If it smells like a fish and it looks like a fish it’s probably a fish, right? Unfollowing handles that bring you down, hammer your self-esteem or boil your blood is probably a good decision. If managing SNSs is part of your job and unfollowing a handle is above your pay grade, consider talking to your higher up and coming prepared with some reasons why you’d like to unfollow from a company point of view.
Manage Notifications and Keep “Do Not Disturb” Hours
Have you ever been waiting restlessly for a piece of news (a job offer let’s say), refreshing your email every 55 seconds and checking your internet connection like an elf counting down the days ’til Christmas? Ya, us too. When that little notification sound finally makes its way to your ear a chemical reaction occurs inside your body.
The simple act of checking your phone or hearing an alert activates your sympathetic nervous system — the part of your body that’s responsible for scanning the environment and making quick decisions about your surroundings. Once that adrenaline kicks in so do a series of internal reactions including increased heart rate, increased pulse and muscle tension. This is a massive problem for those of us who rely on content marketing and social media management to make a living.
There are apps that can help you track time spent on SNSs, the results of which can be quite shocking. You could also opt to turn alert sounds off altogether and make a schedule of checking channels once or twice every hour. Plus, scheduling certain times to respond to DMs, comments and requests is one way to stay on track, minimize distractions and save your precious time and energy.
"Being very intentional about when, how and for what reason you receive notifications is extremely relevant in battling social media anxiety. "
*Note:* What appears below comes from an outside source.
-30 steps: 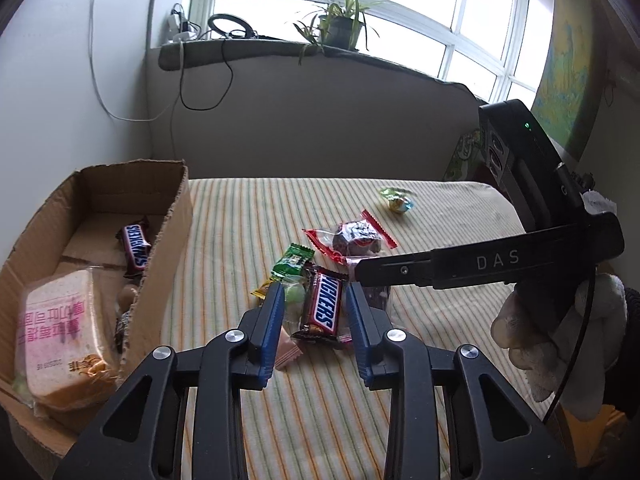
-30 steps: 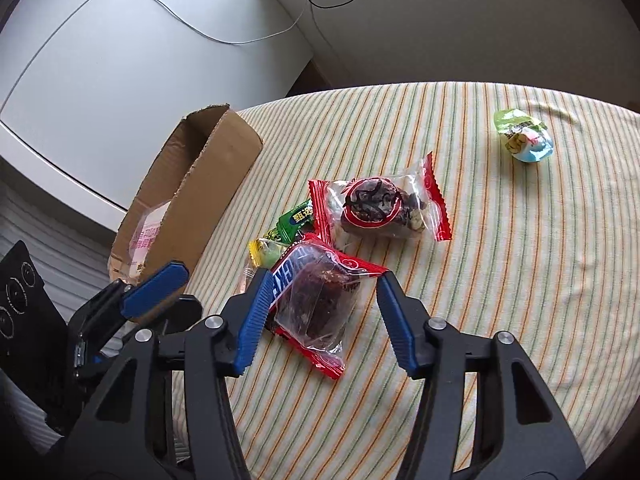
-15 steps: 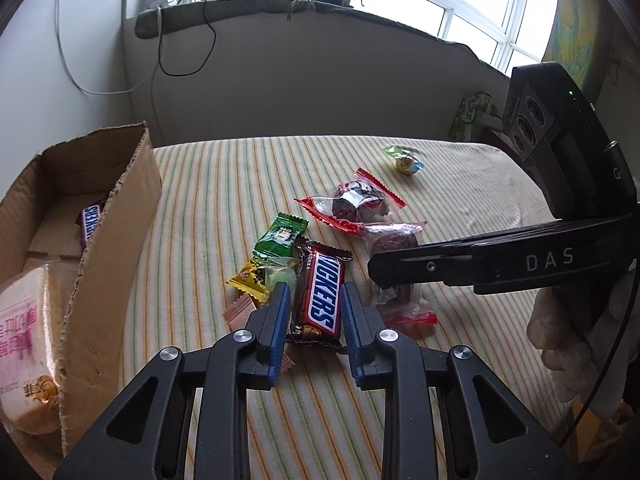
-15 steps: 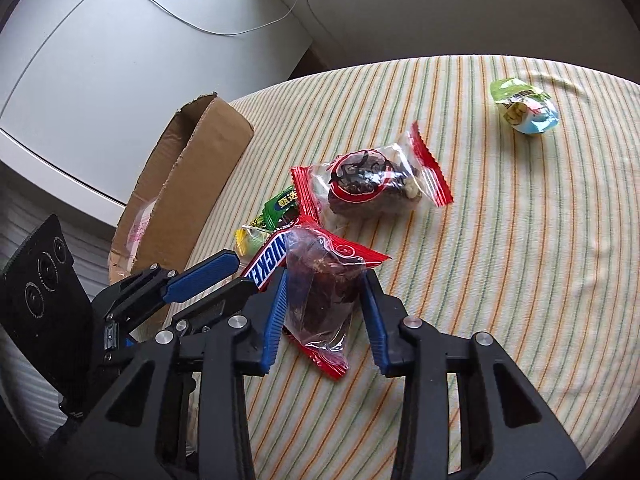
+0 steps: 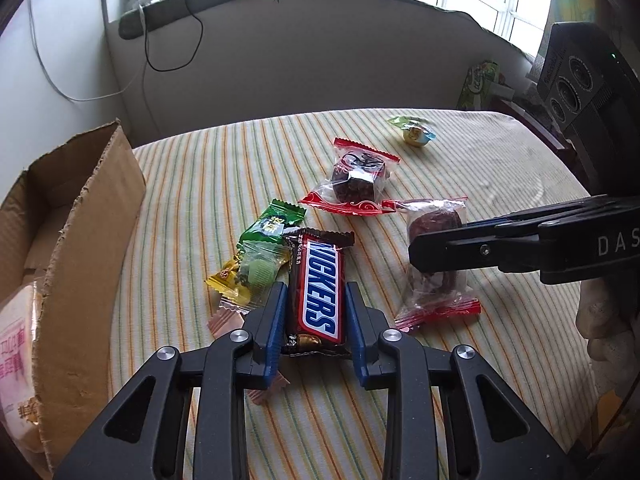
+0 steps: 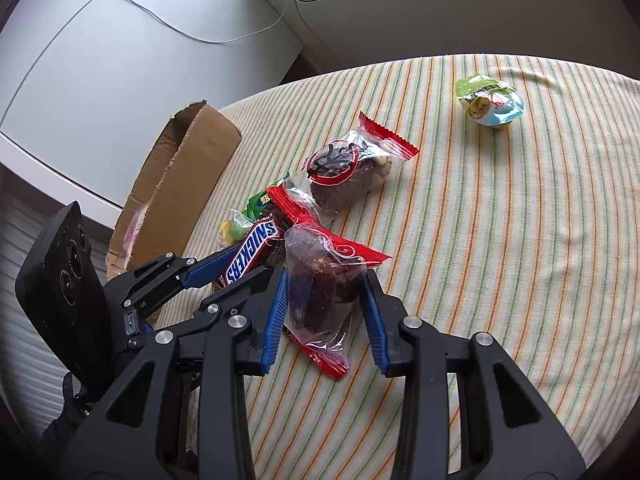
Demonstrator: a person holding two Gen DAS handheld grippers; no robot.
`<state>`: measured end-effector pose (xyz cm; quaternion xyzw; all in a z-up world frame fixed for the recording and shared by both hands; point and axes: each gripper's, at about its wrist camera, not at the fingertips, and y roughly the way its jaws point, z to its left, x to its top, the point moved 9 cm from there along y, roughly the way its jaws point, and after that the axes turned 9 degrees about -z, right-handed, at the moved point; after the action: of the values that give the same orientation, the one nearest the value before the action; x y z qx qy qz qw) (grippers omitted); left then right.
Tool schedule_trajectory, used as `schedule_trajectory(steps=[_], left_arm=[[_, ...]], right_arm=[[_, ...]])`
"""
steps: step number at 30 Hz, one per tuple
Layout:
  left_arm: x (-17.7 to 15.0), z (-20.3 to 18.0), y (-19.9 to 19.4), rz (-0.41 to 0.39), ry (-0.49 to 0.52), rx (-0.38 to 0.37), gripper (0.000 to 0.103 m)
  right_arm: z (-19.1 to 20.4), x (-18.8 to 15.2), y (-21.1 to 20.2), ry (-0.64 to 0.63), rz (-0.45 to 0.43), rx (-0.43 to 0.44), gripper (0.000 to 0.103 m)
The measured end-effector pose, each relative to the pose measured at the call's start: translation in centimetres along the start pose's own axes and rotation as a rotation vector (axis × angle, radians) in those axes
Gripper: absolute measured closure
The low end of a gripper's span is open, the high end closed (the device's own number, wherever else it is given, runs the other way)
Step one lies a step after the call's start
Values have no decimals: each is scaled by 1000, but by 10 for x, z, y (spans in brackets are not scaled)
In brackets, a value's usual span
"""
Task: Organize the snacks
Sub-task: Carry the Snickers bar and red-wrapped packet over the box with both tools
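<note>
Left wrist view: the left gripper [image 5: 316, 312] has come down and in since a second ago, so the Snickers bar [image 5: 318, 288] that was lying ahead of its tips is now sitting between the blue pads [image 5: 276, 320]; the jaws are opening slightly, and the pads are still pressing the wrapper's two sides. The bar is lying on the striped bench [image 5: 192, 208]. At 9 o'clock the cardboard box [image 5: 92, 240] is standing open, holding a pink-printed bread packet [image 5: 18, 364]; more of its floor and another Snickers were showing earlier. At 10 o'clock of the bar, green and yellow candies [image 5: 260, 256] are lying just beside it. At 3 o'clock the right gripper [image 5: 424, 252] is reaching in over a clear red-edged cake packet [image 5: 434, 256].

Right wrist view: the right gripper [image 6: 324, 300] has narrowed since a second ago, when its jaws stood wide of the packet; now they are clamping the cake packet [image 6: 320, 292] on both sides. A second red-edged packet [image 6: 348, 172] is lying at 12 o'clock, a green-and-blue wrapped sweet [image 6: 490, 102] well apart at 1 o'clock, and the box [image 6: 180, 200] at 10 o'clock.
</note>
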<state>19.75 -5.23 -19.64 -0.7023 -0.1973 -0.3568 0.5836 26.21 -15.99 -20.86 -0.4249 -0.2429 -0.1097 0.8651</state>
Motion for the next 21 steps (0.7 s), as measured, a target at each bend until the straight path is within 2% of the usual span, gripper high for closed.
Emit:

This is especially true if you work for a digital creative agency. Setting boundaries between work and your personal life is healthy and so is minimizing busy work. If your employer disagrees it might be time to punch that clock for the last time and find yourself a new gig.
Keep An Eye On Your Consumption
We already mentioned phone monitoring apps that can help you track the time you spend on certain social media platforms. These apps are great because they are often a bit of an embarrassing reality check. Apps that specifically monitor and help you with screen time management are ideal if your consumption has become a tad excessive. Once you have the data in front of you you can then move to acceptance and action.
Apps to Check Out
ZenScreen iOS, Android, Desktop
BreakFree iOS, Android
Social Fever Android
RealizD iOS, Android
Space iOS, Android Desktop
When you reach for your phone ask yourself if what you’re about to do is necessary or purposeful. Yes, a touch of mindless scrolling here or there can be fun. If it’s become a habit that makes you feel guilty or is getting in the way of other more rewarding items on your to-do list it’s probably time to start asking yourself what your intention for clicking on that app is. You might be surprised how asking yourself this simple question will keep you from mindlessly entertaining the social media beast.
Talk It Out
If you’ve noticed that time spent on social media is making you see red, feel blue or turn green it’s probably time to say it out loud and take action. If these feelings are a result of work endeavors you may reach out to your creative cohort and let them know you’re in a rut of sorts. You may need a bit of inspiration from your creative sidekicks to flip the script and head in a new direction.
As more and more of us are working from home these days it’s common to feel not only alone but lackluster when it comes to your creativity. Sometimes a new lens can spark joy, passion and a thirst for newness — especially when it comes to content marketing and social media management roles.